Title :
Pervasive unsupervised adaptation for lecture speech transcription
Author :
Willettt, D. ; Niesler, Thomas ; McDermott, Erik ; Minami, Yasuhiro ; Katagiri, Shigeru
Author_Institution :
NTT Commun. Sci. Labs., NTT Corp., Kyoto, Japan
Abstract :
Unsupervised adaptation has evolved as a popular approach for tuning the acoustic models of speaker-independent speech recognition systems to specific speakers, speaker groups or channel conditions while making use of only untranscribed data. This study focuses on procedures for unsupervised adaptation of other probabilistic models that are involved in state-of-the-art speech recognizers and on the joint adaptation of multiple knowledge sources. In particular, we outline and evaluate approaches for adapting both the language model and the pronunciation model (lexicon) without supervision. Initial experiments on off-line lecture speech transcription achieved small but promising word error rate improvements with each approach applied separately.
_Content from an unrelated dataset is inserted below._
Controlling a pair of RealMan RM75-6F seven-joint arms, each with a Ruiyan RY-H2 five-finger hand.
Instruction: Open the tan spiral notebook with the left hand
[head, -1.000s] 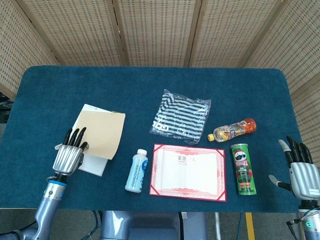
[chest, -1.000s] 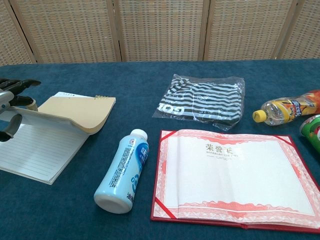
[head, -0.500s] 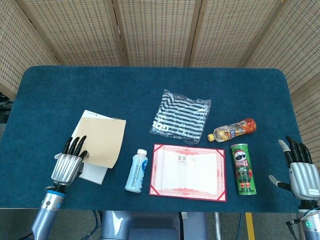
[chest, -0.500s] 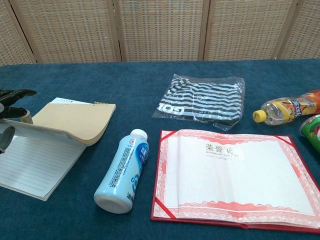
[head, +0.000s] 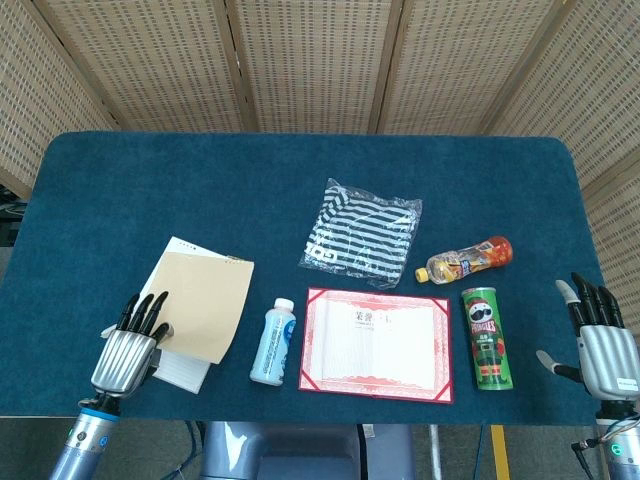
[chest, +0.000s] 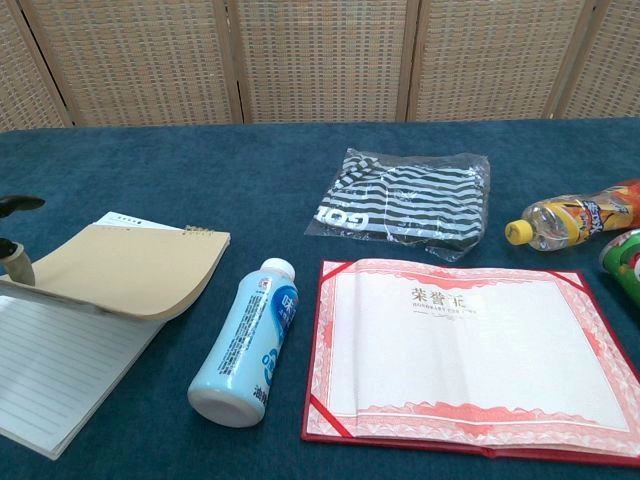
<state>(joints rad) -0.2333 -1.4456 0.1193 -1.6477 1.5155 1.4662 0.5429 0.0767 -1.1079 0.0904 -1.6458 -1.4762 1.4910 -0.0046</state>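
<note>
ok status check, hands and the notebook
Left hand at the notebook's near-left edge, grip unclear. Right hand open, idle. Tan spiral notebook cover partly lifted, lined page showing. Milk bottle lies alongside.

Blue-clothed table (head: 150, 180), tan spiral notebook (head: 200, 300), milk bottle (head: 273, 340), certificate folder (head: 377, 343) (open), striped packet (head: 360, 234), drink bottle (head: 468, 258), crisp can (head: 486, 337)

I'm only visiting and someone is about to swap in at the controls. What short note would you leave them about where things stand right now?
Left hand: at the near left corner of the tan spiral notebook, fingers at the cover's edge; whether it grips the cover cannot be told.
Right hand: open, idle at the table's right edge, holding nothing.
Notebook: on the blue cloth table, left of the white bottle.
Done: cover partly lifted, a lined page shows.
Left: fold the cover fully open.
</note>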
The experimental results on the joint application of acoustic, language and pronunciation model adaptation indicate that the individually achievable performance improvements are additive.
Keywords :
linguistics; speech recognition; unsupervised learning; acoustic model adaptation; language model; language model adaptation; lecture speech transcription; lexicon; multiple knowledge sources; pervasive unsupervised adaptation; probabilistic models; pronunciation model; pronunciation model adaptation; state-of-the-art speech recognizers; word error rate; Acoustic applications; Adaptation model; Africa; Error analysis; Laboratories; Loudspeakers; Maximum likelihood decoding; Natural languages; Speech recognition; Training data;
Conference_Titel :
Acoustics, Speech, and Signal Processing, 2003. Proceedings. (ICASSP '03). 2003 IEEE International Conference on
Print_ISBN :
0-7803-7663-3
DOI :
10.1109/ICASSP.2003.1198775